Drew Barrymore Breaks Down In Emotional Video Discussing Backlash for Returning to Air During the Writers’ Guild Strike


Drew Barrymore returned to her New York studio this week to record segments for The Drew Barrymore Show despite the ongoing Writers’ Guild of America strike. She was met with criticism by supporters of the WGA, whose members picketed outside the studio. After a week of backlash, Barrymore released a four-minute video in which she emotionally defended her decision to return.

Barrymore was in tears after a few seconds of talking, and she began by saying that what she was about to say wasn’t under the direction of a publicist; she wanted to speak for herself:

I believe there’s nothing I can do or say in this moment to make it okay. I wanted to own a decision so that it wasn’t a PR, protected situation and I would just take full responsibility for my actions. I know there’s just… nothing I can do that will make this okay for those it is not okay with. I fully accept that. I fully understand that there are so many reasons why this is so complex and I just want everyone to know my intentions have never been in a place to upset or hurt anyone.

She also apologized to the writers and the unions, and said she “wanted to accept responsibility.” On her decision to bring the show back despite her show being considered a “struck” show by the WGA. Barrymore argued, “We aren’t going to break rules and we will be in compliance. I wanted to do this because, as I said, this is bigger than me and there are other people’s jobs on the line.”

Other staffers’ jobs, people who aren’t part of the striking unions, are at risk.
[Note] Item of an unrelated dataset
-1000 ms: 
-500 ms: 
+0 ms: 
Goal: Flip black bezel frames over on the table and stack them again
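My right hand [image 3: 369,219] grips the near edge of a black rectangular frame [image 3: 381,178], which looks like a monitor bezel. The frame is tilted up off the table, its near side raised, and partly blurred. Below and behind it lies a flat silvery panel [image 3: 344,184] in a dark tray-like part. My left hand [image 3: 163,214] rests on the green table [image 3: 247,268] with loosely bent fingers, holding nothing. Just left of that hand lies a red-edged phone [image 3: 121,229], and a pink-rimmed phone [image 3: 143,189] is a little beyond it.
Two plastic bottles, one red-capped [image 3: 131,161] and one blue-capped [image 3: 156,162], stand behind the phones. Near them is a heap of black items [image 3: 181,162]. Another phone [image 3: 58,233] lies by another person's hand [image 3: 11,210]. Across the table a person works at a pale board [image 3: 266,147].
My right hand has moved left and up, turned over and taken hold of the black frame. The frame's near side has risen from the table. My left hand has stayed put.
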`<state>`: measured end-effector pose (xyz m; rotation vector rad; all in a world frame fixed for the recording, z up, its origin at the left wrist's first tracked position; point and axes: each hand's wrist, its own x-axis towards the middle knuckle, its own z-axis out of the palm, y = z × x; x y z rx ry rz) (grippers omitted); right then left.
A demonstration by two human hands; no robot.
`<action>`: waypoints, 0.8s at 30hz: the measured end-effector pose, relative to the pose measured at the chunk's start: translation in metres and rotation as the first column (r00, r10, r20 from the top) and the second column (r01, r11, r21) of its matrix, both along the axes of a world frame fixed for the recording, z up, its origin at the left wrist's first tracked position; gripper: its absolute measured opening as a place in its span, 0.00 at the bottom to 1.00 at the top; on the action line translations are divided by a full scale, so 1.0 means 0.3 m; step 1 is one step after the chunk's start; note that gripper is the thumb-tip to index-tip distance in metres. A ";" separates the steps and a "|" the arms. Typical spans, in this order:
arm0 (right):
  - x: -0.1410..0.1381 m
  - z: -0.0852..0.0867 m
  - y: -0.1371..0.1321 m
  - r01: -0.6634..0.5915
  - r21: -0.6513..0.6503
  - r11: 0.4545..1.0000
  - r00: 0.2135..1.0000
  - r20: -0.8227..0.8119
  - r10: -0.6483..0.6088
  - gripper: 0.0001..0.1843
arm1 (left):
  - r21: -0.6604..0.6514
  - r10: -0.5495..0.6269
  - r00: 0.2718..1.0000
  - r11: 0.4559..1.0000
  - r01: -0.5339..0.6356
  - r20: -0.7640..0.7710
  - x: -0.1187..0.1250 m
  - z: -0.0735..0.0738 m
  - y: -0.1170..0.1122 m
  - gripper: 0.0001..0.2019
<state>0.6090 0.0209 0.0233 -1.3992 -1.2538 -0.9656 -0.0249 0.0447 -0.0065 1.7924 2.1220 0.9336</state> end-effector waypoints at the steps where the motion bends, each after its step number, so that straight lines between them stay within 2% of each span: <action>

This was a big reason why, during the 2007/2008 WGA strike (which was striking for different reasons and should be considered a different strike altogether), late-night hosts brought their shows back and paid their staffers out of pocket. It should be noted that those hosts were also called scabs at the time. This kind of pressure on people in Barrymore’s position is understandable. But then Barrymore repeated her claim that her show was built during the pandemic and was meant to withstand difficult times:

And since launching live in a pandemic, I just wanted to make a show that was there for people in sensitive times. And I weighed the scales and I thought if we could go on during a global pandemic and everything that the world has experienced through 2020, why would this sideline us? So I want to just put one foot in front of the other and make a show that’s there for people, regardless of anything else that’s happening in the world because that’s when I think we all need something that wants to be there, being very realistic in very realistic times.

It’s a similar argument she made in her initial Instagram announcement. Some critics, however, were not quickly appeased by Barrymore’s comments as the striking writers continue to make serious sacrifices as they work out a new contract they believe is fair and equitable.

Yashar Ali, who posted the video on Twitter, pointed out: “With this video Drew has managed to make her situation worse. I thought she was going to talk about employees or concern that her show could be canceled by local stations and replaced. These wouldn’t have been acceptable reasons to break the strike per the WGA, but from a PR perspective it would have gathered more support for her.”